━━━ Listed entries ━━━
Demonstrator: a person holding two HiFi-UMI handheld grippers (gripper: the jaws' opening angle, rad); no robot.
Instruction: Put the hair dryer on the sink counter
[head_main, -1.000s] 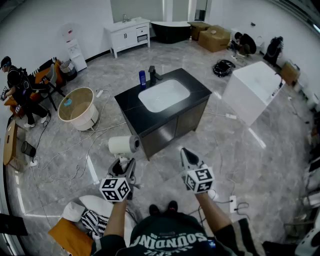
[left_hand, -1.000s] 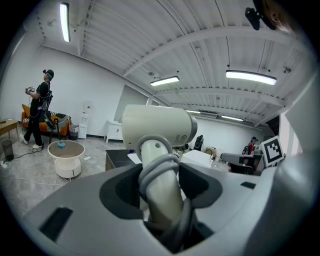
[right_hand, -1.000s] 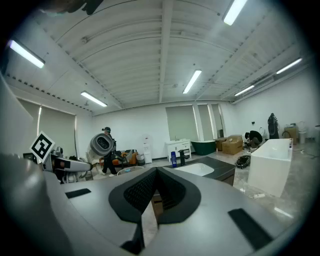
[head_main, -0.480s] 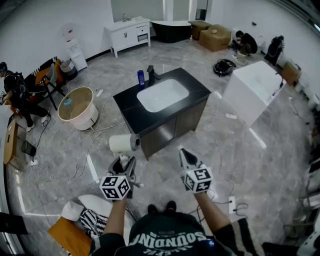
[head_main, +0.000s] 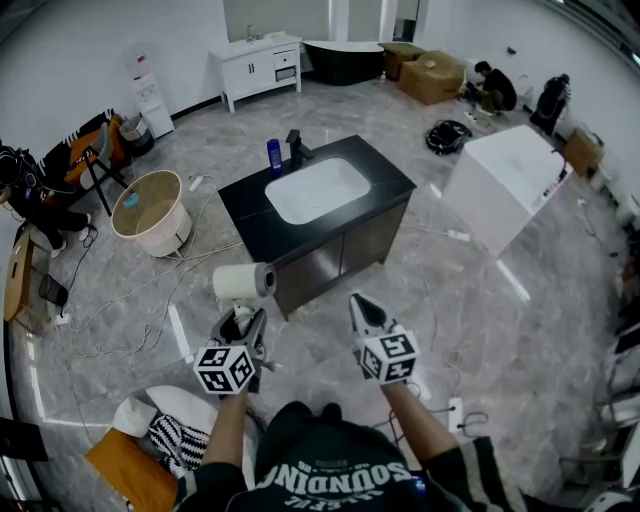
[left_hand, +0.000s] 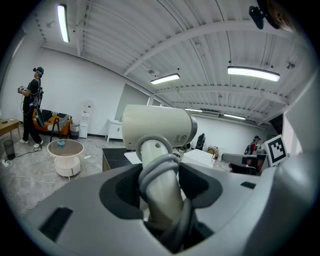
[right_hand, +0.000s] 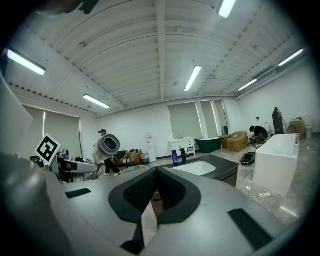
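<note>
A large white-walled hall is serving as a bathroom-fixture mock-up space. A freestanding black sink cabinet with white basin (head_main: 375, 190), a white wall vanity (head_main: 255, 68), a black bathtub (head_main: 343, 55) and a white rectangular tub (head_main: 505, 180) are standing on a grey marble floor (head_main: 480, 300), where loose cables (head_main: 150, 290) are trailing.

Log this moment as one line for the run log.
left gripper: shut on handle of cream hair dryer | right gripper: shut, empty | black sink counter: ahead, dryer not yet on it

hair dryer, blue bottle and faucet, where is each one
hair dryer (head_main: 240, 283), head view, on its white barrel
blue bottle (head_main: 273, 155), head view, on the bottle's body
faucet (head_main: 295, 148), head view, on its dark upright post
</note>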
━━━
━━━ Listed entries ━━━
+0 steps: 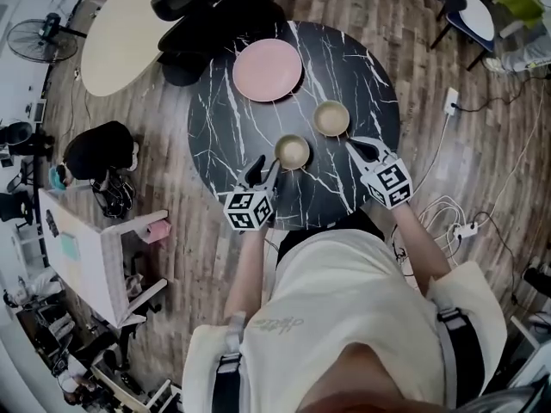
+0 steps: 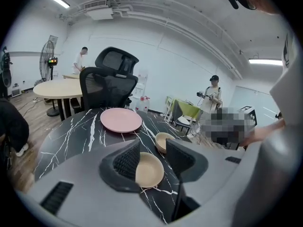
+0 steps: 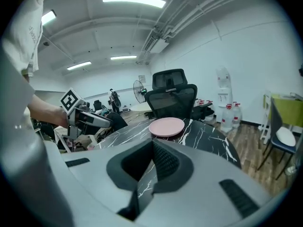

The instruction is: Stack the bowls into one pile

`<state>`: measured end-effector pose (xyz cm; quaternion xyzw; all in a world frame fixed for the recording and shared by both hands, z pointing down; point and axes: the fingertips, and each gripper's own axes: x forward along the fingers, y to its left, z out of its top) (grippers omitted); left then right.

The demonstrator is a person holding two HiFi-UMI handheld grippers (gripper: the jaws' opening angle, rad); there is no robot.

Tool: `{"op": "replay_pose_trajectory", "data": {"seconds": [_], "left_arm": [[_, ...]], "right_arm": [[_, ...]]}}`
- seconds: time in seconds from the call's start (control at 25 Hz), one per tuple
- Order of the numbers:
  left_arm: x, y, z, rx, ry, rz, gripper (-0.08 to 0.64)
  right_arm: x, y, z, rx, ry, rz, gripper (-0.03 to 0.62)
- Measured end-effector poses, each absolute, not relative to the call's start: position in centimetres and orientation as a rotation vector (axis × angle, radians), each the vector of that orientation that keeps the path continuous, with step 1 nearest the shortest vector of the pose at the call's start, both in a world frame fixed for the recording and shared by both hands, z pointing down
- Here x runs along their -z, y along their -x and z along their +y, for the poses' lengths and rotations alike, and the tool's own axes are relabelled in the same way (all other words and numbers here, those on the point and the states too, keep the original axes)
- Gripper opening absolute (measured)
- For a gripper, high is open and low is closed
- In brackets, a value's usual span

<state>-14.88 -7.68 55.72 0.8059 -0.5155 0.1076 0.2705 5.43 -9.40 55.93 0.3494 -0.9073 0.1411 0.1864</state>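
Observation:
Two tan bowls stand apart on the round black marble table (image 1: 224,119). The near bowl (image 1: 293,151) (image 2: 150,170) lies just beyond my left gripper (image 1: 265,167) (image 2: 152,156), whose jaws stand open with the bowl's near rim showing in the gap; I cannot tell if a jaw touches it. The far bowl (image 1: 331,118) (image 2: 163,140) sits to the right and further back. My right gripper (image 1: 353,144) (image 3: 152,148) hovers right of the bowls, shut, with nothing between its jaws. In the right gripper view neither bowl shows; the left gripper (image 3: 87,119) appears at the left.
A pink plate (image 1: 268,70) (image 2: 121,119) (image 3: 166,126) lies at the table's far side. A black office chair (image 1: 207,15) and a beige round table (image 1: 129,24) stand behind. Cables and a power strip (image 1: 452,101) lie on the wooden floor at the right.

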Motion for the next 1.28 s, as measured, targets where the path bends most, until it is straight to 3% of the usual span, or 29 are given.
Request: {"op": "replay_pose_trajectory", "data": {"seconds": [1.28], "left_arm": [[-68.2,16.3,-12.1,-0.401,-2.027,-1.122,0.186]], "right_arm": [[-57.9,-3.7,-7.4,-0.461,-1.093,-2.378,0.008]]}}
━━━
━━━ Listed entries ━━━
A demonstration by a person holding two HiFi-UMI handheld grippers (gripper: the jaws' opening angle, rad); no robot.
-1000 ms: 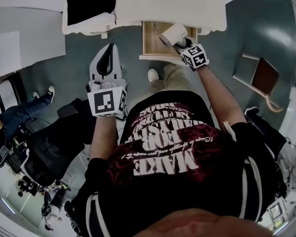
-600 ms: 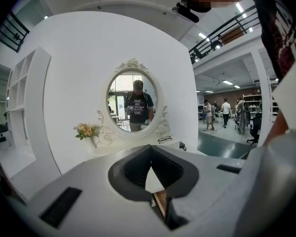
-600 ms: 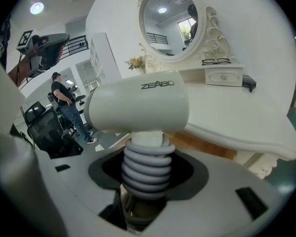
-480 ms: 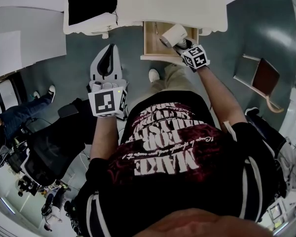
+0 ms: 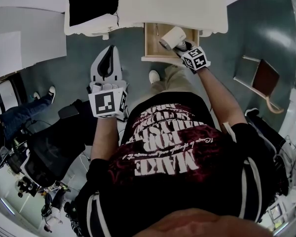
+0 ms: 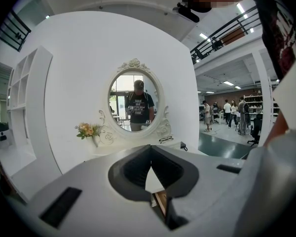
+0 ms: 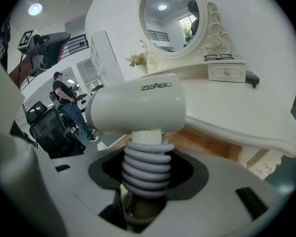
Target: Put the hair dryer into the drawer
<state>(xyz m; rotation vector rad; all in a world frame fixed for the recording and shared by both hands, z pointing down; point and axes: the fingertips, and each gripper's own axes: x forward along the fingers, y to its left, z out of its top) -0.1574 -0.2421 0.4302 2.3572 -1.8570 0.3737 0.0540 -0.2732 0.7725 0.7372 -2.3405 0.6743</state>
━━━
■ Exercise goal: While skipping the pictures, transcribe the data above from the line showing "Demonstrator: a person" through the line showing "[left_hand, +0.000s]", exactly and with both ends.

■ Response:
Demonstrator: a person holding two HiFi-UMI handheld grippers (gripper: the jaws' opening angle, rad); no robot.
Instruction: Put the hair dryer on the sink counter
[head_main, -1.000s] 
[left_hand, -1.000s] 
[right_hand, -1.000s] 
[head_main, -0.480s] 
[head_main, +0.000s] 
[left_hand, +0.000s] 

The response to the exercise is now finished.